# Load Datamine Data Locally

This workbook will demonstrate using the datamine package to source all your datamine data from CME Group and save it into local folders.

This is a working example for reference and is a starting point for more advanced use cases.  This workbook will demonstrate the following workflow
1. Credentialling into Datamine
2. Retrieving your data catalog of items
3. Downloading your data items to your local directories

This package does take some basic shortcuts to keep things simple.  They may be improved over time.  This includes
1. Package is not cacheing your data catalog locally.  It downloads the catalog each time; if you have a lot of data items (i.e. > 10,000 this may take some time.)
2. Package is always downloading all data from Datamine for a given data collection.  It will overwrite local copies of the data.  



In [None]:
import datamine.io as dm
import pandas as pd
import warnings
warnings.filterwarnings("ignore")
import matplotlib.pyplot as plt
import matplotlib.dates as mdates
from matplotlib import style
style.use('fivethirtyeight')

%matplotlib inline

In [None]:
#Establish an object to interact with CME Datamine.
#Supply Credentials per Documentation: http://www.cmegroup.com/market-data/datamine-api.html
myDatamine = dm.DatamineCon(username='', password='^', path='./data/')

## Get Your Catalog Of Data

Datamine hosts all your subscriptions for download which you can see in the GUI.  https://datamine.cmegroup.com/

The following code will download a catalog of all your items.  We will turn that into a Pandas DataFrame to see what data we have in our account.


In [None]:
#Get the first 1,000 items for Crytocurrencies
myDatamine.get_catalog(dataset='CRYPTOCURRENCY', limit=1000)

In [None]:
myDatamine.get_catalog()

In [None]:
# Review one of the data catalog items as supplied in dict format.  
myDatamine.data_catalog.popitem()

In [None]:
# We can view the data catalog easier in a Pandas Dataframe
dataCatalogDF = pd.DataFrame.from_dict(myDatamine.data_catalog,).T
dataCatalogDF.head()

In [None]:
# We can see how many data products we can access
dataCatalogDF.dataset.value_counts()

## Using The Data 

The following will show you example of how the Datamine python module can be used to copy down the data from the cloud to your local computer.  

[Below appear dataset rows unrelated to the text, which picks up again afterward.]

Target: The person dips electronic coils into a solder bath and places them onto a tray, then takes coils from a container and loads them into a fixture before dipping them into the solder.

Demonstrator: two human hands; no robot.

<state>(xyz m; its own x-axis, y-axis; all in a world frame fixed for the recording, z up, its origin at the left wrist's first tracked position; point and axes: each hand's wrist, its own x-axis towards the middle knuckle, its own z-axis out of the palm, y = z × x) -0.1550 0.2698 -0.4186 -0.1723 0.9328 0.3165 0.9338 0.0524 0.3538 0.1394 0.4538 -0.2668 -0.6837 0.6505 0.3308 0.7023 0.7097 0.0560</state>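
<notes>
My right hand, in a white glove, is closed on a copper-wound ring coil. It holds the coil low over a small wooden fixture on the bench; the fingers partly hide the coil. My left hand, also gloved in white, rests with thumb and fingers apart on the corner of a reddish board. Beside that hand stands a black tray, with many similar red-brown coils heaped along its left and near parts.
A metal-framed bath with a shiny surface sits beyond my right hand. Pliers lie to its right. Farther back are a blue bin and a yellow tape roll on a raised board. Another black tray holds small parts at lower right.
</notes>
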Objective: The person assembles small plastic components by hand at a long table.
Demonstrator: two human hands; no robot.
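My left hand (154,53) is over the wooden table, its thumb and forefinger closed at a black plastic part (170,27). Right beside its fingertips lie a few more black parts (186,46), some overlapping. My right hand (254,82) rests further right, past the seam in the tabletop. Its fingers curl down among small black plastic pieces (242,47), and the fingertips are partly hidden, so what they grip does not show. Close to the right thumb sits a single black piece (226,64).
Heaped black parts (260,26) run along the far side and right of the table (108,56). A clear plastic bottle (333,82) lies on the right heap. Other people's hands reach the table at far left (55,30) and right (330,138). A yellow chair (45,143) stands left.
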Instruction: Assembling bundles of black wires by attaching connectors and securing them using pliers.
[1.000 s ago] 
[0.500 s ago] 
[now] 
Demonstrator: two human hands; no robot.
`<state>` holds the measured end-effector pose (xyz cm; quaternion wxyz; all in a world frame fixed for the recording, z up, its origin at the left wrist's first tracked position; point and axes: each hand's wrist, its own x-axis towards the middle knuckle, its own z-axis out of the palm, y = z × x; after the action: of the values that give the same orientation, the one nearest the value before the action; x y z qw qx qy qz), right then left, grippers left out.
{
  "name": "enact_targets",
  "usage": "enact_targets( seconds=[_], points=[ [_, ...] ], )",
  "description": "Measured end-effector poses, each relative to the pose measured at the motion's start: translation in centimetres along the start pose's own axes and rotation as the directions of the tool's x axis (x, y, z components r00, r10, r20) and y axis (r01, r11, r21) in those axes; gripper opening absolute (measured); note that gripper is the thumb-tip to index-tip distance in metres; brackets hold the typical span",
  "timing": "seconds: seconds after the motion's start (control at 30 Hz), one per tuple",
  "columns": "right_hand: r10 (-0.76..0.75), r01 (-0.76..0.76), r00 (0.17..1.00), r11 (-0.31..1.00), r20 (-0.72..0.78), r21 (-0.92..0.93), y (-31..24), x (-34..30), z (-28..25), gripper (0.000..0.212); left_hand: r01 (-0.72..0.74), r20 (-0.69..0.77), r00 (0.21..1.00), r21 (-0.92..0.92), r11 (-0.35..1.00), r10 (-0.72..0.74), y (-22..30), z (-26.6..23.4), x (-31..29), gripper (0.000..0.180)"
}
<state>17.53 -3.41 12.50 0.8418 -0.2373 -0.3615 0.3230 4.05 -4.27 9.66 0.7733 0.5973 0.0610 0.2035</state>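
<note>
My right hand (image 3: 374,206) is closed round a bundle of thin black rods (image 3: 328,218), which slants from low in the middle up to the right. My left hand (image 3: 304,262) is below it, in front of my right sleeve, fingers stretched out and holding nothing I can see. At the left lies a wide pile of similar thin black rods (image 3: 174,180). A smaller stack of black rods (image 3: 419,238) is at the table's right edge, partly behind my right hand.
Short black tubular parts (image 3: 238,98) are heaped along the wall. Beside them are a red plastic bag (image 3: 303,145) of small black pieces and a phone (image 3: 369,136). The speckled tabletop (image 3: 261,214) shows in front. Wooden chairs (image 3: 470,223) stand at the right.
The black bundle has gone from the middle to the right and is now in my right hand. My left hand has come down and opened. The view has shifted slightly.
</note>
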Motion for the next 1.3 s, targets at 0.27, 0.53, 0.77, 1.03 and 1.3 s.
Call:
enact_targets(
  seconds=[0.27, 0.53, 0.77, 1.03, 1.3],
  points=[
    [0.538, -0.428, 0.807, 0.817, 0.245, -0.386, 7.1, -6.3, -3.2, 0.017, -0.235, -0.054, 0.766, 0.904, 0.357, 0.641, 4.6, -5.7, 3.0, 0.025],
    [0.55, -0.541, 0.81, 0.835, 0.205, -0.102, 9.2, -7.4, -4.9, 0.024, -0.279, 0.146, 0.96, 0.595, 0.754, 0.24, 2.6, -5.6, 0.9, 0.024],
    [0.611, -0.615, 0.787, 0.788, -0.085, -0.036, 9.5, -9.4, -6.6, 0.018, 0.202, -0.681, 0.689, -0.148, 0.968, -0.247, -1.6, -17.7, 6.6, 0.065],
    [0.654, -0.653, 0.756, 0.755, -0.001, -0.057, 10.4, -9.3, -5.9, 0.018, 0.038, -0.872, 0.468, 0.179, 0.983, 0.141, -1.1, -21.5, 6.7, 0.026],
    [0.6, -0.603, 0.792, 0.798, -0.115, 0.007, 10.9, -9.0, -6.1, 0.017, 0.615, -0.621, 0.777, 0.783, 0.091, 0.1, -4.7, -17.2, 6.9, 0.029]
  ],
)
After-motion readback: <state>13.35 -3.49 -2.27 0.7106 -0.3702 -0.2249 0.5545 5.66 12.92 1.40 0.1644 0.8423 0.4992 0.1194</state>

This routine will download the data to the /data/* folder for each specific data set.  This routine copies everything down and overwrites anything locally.  This routine will take time depending upon the amount of data on the cloud that your trying to pull down.  The pulls are multithreaded to speed them up; you can adjust this by adjusting the processes in the MyDatamine object.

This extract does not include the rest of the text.